2014-06-02 Thread Guillermo Arias del Río
Thanks! That is a even a better solution. I have made some tests and it 
works. The buckets - and their order - are almost always the same.

El miércoles, 9 de abril de 2014 21:36:16 UTC+2, Thomas S. escribió:
>
> Hi,
>
> I am currently exploring the option of using scripts with aggregations and 
> I noticed that for some reason scripts for terms aggregations are executed 
> much slower than for other aggregations, even if the script doesn't access 
> any fields yet. This also happens for native Java scripts. I'm running 
> Elasticsearch 1.1.0.
>
> For example, on my data set the simple script "1" takes around 400ms for 
> the sum and histogram aggregations, but takes around 25s to run on a terms 
> aggregation, even on repeated runs. What is going on here? Terms 
> aggregations without a script are very fast, and histogram/sum aggregations 
> with scripts that access the document are also very fast: I had to 
> transform a script aggregation that should have been a terms aggregation 
> into a histogram and convert the numeric values back into terms on the 
> client so the aggregation would be executed in reasonable time.
>
>
> In [2]: app.search.search({'size': 0, 'query': { 'match_all': {} }, 
> 'aggregations': { 'test_script': { 'terms': { 'script': '1' } } }})
> Out[2]:
> {u'_shards': {u'failed': 0, u'successful': 246, u'total': 246},
>  u'aggregations': {u'test_script': {u'buckets': [{u'doc_count': 4231327,
>  u'key': u'1'}]}},
>  u'hits': {u'hits': [], u'max_score': 0.0, u'total': 4231327},
>  u'timed_out': False,
>  u'took': 24986}
>
>
> In [10]: app.search.search({'size': 0, 'query': { 'match_all': {} }, 
> 'aggregations': { 'test_script': { 'sum': { 'script': '1' } } }})
> Out[10]:
> {u'_shards': {u'failed': 0, u'successful': 246, u'total': 246},
>  u'aggregations': {u'test_script': {u'value': 4231327.0}},
>  u'hits': {u'hits': [], u'max_score': 0.0, u'total': 4231327},
>  u'timed_out': False,
>  u'took': 363}
>
>
> In [8]: app.search.search({'size': 0, 'query': { 'match_all': {} }, 
> 'aggregations': { 'test_script': { 'histogram': { 'script': '1', 
> 'interval': 1 } } }})
> Out[8]:
> {u'_shards': {u'failed': 0, u'successful': 246, u'total': 246},
>  u'aggregations': {u'test_script': {u'buckets': [{u'doc_count': 4231327,
>  u'key': 1}]}},
>  u'hits': {u'hits': [], u'max_score': 0.0, u'total': 4231327},
>  u'timed_out': False,
>  u'took': 421}
>
>
> Thomas
>

-- 
You received this message because you are subscribed to the Google Groups 
"elasticsearch" group.
To unsubscribe from this group and stop receiving emails from it, send an email 
to elasticsearch+unsubscr...@googlegroups.com.
To view this discussion on the web visit 
https://groups.google.com/d/msgid/elasticsearch/7d7788b6-e33a-4859-8d6d-cd3be1a5006e%40googlegroups.com.
For more options, visit https://groups.google.com/d/optout.

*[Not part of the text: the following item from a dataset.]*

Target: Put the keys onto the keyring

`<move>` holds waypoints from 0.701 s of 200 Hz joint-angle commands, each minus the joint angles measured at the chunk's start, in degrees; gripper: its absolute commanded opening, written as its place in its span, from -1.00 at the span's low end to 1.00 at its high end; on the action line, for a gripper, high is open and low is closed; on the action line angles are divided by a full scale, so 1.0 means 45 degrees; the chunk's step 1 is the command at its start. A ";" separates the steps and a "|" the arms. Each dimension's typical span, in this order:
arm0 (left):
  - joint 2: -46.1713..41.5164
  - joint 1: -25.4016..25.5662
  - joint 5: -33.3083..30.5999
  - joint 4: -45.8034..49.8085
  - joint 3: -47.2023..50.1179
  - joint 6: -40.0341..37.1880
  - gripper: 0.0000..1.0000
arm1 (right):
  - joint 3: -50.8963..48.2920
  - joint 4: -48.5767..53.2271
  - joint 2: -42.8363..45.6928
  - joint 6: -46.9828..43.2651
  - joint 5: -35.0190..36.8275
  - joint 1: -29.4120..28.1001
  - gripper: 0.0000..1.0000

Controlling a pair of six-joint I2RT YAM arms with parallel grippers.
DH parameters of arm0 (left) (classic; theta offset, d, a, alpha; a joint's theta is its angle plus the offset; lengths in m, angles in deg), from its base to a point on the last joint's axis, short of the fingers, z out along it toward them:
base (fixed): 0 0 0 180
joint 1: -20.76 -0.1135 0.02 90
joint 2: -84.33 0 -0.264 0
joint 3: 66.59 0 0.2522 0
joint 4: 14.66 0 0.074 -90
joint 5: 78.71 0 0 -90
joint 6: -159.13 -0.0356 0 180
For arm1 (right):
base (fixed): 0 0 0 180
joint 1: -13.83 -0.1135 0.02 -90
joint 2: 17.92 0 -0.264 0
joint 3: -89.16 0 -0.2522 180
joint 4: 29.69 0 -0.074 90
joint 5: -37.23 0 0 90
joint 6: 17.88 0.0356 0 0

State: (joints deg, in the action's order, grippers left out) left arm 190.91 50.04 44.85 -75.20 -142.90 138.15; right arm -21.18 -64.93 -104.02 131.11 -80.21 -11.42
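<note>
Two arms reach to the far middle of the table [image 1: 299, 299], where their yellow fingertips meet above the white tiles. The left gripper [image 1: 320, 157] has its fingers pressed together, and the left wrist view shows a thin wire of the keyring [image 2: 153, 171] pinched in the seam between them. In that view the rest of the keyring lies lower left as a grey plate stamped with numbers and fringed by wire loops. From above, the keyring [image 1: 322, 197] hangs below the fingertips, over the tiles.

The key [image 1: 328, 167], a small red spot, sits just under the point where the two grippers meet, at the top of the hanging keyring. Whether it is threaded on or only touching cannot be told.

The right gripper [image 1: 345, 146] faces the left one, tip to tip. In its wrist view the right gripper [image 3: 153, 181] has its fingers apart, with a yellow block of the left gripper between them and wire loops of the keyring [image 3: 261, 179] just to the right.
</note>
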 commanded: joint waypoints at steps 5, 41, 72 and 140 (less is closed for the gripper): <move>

Re: Terms aggregation scripts running slower than expected

2014-04-09 Thread Adrien Grand
The terms aggregation relies on the fact that field data produces unique
values in order to run efficiently. When you provide a script, by default
there will be a wrapper that will take care of deduplicating them in order
to make sure the result would be the same as if the data was stored in the
index.

You can tell Elasticsearch to assume that values are already unique by
passing `script_values_unique`: `true` to the terms aggregation. Can you
check if it makes the aggregation faster?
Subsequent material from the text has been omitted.